As private practice owners, we often get so wrapped up in the day-to-day running of our clinics that we don’t necessarily take the time to think about creative ways in which we can give back. But once my clinic created multiple ways in which we can get involved in local non-profit organizations that help our clients and their families, our efforts wound up bringing us more clients than a robust marketing campaign ever could. By taking the steps below, you can bring more meaning, as well as more clients, to your own clinic.

1. Think about what your clients value most. How can you find ways within your community to give back to those causes? If you aren’t sure, just ask! For example, there is a local nonprofit organization in our community that donates adaptive tricycles to families because insurance does not cover “recreational equipment.” Our clinic teamed up with them to offer “client appreciation parties.” We raffled off multiple gifts, and all proceeds went to the organization to fund an adaptive tricycle.

2. Don’t limit your creativity. I’ve had a passion for running for many years now and decided to take on launching an event that involved running 85 miles while wheeling our clients in adaptive strollers across Long Island all in one day.
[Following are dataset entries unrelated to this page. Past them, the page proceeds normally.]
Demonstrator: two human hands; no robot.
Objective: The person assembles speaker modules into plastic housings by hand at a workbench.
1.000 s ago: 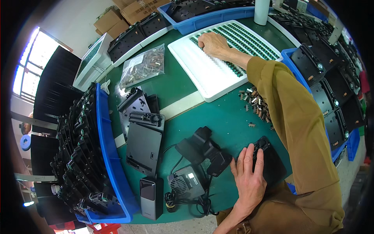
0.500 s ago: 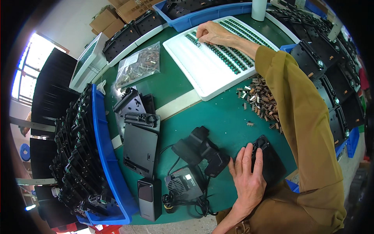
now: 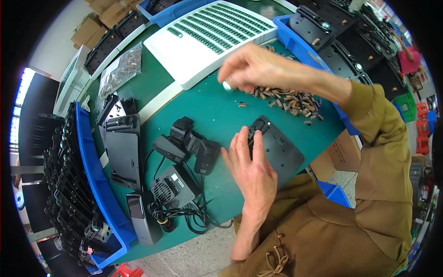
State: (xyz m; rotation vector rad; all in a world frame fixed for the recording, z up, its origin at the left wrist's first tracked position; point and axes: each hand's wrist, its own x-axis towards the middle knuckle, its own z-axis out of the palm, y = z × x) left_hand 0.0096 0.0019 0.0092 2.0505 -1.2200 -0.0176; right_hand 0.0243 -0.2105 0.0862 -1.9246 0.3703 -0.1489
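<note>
Back from the white tray (image 3: 168,60) at top centre, a worker's right hand (image 3: 251,67) pinches a small shiny piece (image 3: 227,86), apparently taken from it; the left hand (image 3: 256,177), fingers loosely spread, rests on the black panel (image 3: 279,154) right of centre.

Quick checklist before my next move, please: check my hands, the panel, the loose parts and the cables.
1. Left hand on black panel: ok, touching its far left part.
2. Panel on table: ok.
3. Round part at right hand: ok, shows by the fingertips.
4. Round part held firmly: cannot tell, fingers blurred.
5. Loose parts all in the heap: not ok, one piece lies apart, left of it.
6. Cables clear of panel: ok, off to its left.
</note>
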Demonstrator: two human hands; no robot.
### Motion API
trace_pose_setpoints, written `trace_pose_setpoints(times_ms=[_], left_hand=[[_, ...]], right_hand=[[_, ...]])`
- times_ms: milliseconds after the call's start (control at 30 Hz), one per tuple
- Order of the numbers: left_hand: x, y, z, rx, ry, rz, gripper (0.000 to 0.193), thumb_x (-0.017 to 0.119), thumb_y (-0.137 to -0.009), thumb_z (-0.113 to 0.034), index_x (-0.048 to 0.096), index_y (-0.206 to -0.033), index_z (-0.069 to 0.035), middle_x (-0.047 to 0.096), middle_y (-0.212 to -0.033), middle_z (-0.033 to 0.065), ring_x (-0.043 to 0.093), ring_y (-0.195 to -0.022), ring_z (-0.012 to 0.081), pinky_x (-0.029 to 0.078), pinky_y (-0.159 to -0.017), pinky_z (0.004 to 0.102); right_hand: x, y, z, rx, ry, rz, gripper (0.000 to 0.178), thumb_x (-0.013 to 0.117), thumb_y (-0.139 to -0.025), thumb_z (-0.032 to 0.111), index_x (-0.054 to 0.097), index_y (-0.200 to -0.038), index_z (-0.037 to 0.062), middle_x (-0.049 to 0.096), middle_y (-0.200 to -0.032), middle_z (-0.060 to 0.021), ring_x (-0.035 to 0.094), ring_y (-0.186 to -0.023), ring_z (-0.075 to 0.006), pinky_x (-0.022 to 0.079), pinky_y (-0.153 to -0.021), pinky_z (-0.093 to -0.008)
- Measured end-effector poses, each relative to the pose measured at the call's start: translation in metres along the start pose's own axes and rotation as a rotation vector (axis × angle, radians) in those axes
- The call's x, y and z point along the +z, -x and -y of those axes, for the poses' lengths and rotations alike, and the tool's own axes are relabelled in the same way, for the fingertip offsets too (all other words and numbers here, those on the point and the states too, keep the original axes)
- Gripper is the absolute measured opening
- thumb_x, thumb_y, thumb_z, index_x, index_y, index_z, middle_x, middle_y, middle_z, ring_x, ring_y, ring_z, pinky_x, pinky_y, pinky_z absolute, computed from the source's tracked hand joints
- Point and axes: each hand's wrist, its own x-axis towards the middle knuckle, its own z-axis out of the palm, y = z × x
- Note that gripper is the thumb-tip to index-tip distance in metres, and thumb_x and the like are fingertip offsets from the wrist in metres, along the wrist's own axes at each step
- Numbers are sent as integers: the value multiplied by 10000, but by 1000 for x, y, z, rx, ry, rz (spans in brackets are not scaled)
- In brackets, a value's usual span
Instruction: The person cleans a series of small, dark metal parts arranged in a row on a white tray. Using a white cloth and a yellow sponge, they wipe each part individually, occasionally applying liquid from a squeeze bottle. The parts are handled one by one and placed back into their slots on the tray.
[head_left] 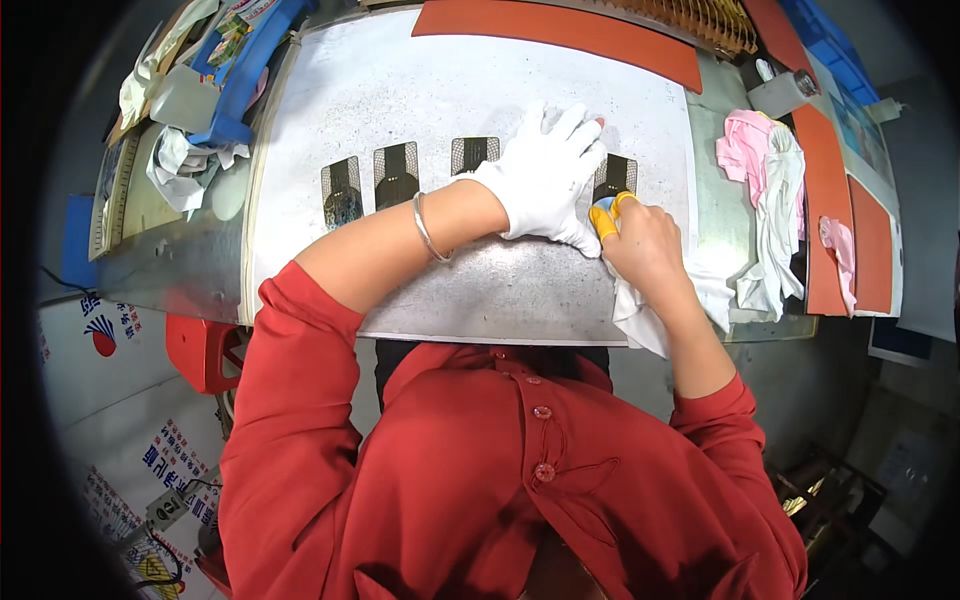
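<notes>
My left hand (pixel 555 175), in a white glove, lies flat on the white work sheet (pixel 470 285) with its fingers spread. My right hand (pixel 645 245) is bare except for yellow finger covers (pixel 606 215) on its fingertips. Its fingers are curled and pressed down at the lower end of a thin dark panel (pixel 615 172) with a meshed border. A small pale bluish bit shows between those fingertips. From beneath the palm a white cloth (pixel 640 318) trails over the table's front edge; the grip on it is partly hidden. Similar dark panels (pixel 397 172) lie in a row to the left, one partly behind my left wrist.
A long orange strip (pixel 560 38) runs along the back. At right are pink and white cloths (pixel 770 200), a translucent bottle (pixel 782 93) and orange boards (pixel 870 245). A blue rack (pixel 235 95), a white container (pixel 185 98) and crumpled tissue (pixel 180 170) sit at left. A red stool (pixel 195 350) stands below.
</notes>
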Motion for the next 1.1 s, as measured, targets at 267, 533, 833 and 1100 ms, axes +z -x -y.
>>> trace_pose_setpoints(times_ms=[267, 533, 833, 1100], left_hand=[[-13, 2, 8, -14, 52, 146, 1069, 674, -500, -669, 365, -1300, -32, 309, -1348, 216, 236, -1287, 355, 187, -1014, 551], [-28, 49, 29, -245, 32, 69, 924, 706, -560, -572, 407, -1260, -47, 372, -1319, 168, 272, -1273, 341, 188, -1031, 520], [-12, 61, 31, -266, -22, -104, 844, 685, -601, -552, 455, -1225, -31, 381, -1306, 176, 295, -1254, 335, 200, -1013, 523], [-12, 57, 33, -288, 16, -90, 884, 684, -591, -547, 432, -1254, -18, 405, -1271, 161, 304, -1234, 322, 203, -1009, 492]], right_hand=[[2, 24, 3, -48, -17, 1, 219, 597, -753, 174, 552, -706, -36, 575, -613, -243, 584, -596, -399, 460, -572, -480], [-30, 1, 22, -108, 16, 30, 254, 580, -783, 243, 582, -767, -11, 603, -678, -229, 592, -649, -395, 458, -611, -471], [-8, -80, 47, -130, 12, 56, 197, 531, -748, 163, 622, -814, 1, 623, -753, -223, 609, -739, -370, 469, -673, -430], [7, -91, 52, -58, 25, 87, 198, 562, -710, 147, 614, -807, -17, 623, -796, -230, 608, -766, -376, 476, -682, -437]])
We raised over $20,000 for a local non-profit organization that helps families with medically fragile children. The exposure and buy-in from our clients and our team was unmatched. I took what I knew our clients valued — the feeling of independence and hope — and worked it into my own passion! Okay, so maybe your idea of fun isn’t running an ultra-marathon, but what is? In what ways can you expand your thinking to give back to your community?
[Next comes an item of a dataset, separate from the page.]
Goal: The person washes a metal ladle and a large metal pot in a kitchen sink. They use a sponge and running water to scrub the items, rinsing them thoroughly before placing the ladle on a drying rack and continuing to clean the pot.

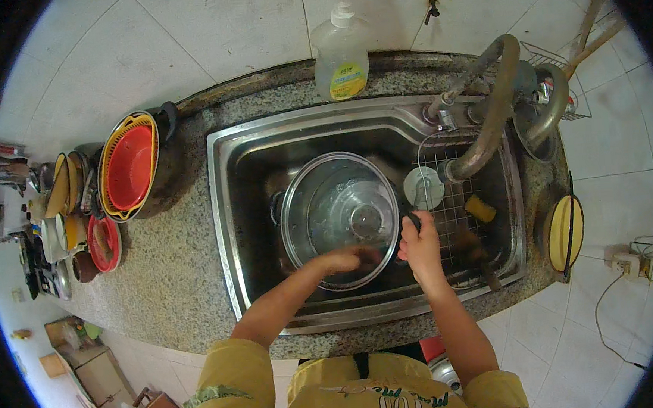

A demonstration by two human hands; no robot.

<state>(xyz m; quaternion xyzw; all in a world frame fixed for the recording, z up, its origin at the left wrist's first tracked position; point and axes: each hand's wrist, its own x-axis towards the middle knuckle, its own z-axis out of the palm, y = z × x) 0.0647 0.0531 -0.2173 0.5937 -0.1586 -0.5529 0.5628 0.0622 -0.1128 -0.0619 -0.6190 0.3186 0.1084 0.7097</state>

3. Involve your team! There are more benefits to this approach than just helping the community — it helps your team feel like they are making a larger impact, too! When it’s evident you care a lot more about the people you serve than the profit you earn, people want to be part of it and will help you along the way. If your team is especially giving, consider hitting specific financial targets each quarter to allow you to donate a certain percentage of your earnings to a local non-profit organization that your team has chosen together. There are endless ways to motivate your team, and this could be just one more.

Many of these efforts have resulted in free press for our clinic and have opened doors for opportunities we may have never had. And if these steps sound overwhelming, don’t start with an elaborate project. Take small steps to start to see what causes give you, your clients, and your team more purpose. How do they want to contribute and give back? If you want to think long-term, you might consider incorporating pro bono work into your practice or even creating your own charitable organization. There are endless opportunities to make a difference in the communities you serve.

Never forget that it’s not about what you get from running your own clinic but how you contribute to your community that gives meaning to the work that you do.